AIM OF THE EXERCISE >>
From the entries that follow, work out how many lines contain "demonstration". Write the number only.

▬▬▬

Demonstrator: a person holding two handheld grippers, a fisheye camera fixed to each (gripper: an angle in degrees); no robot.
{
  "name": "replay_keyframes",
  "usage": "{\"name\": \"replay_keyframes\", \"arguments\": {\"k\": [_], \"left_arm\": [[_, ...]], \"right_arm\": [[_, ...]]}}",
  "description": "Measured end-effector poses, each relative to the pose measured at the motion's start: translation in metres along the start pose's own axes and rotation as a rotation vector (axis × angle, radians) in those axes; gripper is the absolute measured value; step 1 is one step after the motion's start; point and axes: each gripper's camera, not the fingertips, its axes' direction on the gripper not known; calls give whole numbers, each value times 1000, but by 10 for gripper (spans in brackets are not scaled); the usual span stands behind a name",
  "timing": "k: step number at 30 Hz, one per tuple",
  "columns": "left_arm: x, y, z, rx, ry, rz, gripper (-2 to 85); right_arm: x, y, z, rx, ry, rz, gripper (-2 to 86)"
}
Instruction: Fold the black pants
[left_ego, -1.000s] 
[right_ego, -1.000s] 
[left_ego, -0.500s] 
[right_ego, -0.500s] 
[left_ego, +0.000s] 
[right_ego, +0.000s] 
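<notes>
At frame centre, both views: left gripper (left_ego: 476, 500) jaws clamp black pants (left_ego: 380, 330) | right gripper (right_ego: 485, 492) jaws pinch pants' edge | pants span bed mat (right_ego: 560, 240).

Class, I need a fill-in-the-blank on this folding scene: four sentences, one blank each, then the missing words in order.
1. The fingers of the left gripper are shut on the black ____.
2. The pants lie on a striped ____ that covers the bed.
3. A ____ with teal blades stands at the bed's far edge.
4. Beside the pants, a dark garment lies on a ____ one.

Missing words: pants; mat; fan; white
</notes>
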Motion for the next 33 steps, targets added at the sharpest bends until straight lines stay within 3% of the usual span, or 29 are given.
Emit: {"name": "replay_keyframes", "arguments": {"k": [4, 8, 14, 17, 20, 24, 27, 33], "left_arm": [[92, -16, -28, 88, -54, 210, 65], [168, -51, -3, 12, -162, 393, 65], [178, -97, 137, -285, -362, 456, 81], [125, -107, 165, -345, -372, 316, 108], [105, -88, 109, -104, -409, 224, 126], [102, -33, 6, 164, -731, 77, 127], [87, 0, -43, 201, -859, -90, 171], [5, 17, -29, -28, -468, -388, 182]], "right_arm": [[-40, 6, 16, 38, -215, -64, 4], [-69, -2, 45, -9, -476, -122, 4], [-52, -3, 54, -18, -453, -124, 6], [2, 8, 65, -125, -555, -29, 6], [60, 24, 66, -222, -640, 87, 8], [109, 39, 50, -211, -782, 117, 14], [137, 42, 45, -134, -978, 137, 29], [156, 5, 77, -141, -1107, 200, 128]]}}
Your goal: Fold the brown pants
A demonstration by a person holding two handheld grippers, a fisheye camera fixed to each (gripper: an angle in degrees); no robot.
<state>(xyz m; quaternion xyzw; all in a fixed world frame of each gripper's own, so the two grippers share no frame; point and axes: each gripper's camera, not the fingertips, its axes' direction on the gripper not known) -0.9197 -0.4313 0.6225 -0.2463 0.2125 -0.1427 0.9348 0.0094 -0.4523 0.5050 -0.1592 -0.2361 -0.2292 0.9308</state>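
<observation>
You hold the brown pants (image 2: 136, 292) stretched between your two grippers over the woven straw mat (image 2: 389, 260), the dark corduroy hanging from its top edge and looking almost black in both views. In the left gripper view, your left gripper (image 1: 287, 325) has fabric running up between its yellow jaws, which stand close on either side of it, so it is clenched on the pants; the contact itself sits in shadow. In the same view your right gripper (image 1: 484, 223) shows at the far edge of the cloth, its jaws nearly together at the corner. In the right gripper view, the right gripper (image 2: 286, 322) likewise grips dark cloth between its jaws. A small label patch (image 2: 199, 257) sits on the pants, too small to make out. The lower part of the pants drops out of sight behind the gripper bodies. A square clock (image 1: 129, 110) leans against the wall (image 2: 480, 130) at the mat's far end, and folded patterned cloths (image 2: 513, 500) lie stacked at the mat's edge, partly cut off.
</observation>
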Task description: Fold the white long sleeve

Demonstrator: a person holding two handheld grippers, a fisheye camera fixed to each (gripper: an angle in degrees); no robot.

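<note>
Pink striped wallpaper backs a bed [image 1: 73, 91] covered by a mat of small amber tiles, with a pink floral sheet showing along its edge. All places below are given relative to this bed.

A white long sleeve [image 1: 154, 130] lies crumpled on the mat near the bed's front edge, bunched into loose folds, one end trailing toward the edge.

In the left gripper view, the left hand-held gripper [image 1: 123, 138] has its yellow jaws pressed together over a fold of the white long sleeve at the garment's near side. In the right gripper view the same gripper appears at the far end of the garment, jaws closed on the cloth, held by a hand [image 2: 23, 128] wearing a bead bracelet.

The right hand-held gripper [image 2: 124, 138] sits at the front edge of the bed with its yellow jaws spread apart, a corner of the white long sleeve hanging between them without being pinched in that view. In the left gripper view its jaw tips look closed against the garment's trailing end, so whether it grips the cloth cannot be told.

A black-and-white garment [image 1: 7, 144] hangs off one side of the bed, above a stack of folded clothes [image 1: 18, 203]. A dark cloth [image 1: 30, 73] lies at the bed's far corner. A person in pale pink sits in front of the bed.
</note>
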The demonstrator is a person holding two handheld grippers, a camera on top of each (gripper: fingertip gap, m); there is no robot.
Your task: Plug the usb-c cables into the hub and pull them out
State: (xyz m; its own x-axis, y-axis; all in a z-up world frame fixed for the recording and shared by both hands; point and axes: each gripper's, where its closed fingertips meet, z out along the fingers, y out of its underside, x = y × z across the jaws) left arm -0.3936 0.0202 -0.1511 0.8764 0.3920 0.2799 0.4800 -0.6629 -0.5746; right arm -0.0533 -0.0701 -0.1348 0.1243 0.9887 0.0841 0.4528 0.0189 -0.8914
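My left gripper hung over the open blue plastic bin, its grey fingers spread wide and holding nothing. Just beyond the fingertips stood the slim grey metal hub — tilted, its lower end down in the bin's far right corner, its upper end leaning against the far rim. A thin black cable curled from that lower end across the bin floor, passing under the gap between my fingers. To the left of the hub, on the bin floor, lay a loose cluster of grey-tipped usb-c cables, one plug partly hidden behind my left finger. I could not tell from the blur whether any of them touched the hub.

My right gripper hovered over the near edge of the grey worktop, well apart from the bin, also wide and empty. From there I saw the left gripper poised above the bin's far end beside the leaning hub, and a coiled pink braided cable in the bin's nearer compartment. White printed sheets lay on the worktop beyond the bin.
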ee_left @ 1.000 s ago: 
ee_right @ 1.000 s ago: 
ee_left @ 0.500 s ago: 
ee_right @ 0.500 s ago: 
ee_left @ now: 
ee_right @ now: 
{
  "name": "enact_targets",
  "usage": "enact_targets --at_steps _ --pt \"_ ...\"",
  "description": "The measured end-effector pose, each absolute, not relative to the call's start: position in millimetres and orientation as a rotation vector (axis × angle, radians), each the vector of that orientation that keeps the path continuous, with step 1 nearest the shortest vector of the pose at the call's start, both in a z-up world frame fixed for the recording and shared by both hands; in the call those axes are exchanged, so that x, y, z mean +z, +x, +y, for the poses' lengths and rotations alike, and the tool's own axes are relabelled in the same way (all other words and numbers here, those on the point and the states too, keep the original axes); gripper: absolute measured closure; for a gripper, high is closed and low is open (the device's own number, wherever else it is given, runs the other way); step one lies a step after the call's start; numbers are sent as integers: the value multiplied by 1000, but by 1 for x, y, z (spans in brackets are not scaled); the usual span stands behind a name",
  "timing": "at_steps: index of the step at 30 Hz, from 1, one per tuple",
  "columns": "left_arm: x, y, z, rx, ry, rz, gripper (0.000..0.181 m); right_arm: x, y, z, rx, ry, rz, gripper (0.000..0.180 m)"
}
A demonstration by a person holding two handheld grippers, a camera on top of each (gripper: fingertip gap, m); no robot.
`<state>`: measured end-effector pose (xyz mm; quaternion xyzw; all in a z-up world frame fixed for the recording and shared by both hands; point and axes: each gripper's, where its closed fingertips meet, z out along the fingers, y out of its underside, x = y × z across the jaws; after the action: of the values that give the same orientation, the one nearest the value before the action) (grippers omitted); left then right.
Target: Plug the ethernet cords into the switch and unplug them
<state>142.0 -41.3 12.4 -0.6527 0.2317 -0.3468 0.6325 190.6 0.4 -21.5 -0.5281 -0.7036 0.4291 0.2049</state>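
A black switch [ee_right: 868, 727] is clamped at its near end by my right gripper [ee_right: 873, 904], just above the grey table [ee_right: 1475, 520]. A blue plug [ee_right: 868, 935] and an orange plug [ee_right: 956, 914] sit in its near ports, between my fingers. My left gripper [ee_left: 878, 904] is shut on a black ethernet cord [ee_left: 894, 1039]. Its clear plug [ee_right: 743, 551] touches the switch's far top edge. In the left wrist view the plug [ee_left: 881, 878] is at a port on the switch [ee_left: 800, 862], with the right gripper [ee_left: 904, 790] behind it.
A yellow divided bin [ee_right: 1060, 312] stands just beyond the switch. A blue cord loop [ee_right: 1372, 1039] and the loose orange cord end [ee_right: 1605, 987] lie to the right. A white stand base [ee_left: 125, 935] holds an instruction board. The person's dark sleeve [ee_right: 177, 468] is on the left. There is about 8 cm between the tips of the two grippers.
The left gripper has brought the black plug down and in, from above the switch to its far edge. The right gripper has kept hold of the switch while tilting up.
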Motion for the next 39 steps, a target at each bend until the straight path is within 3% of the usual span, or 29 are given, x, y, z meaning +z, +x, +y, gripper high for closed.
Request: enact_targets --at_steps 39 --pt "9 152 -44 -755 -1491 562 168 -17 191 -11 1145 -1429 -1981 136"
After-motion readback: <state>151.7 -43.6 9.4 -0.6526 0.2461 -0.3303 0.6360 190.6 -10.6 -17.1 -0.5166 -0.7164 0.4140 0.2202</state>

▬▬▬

WORKED SOLUTION >>
2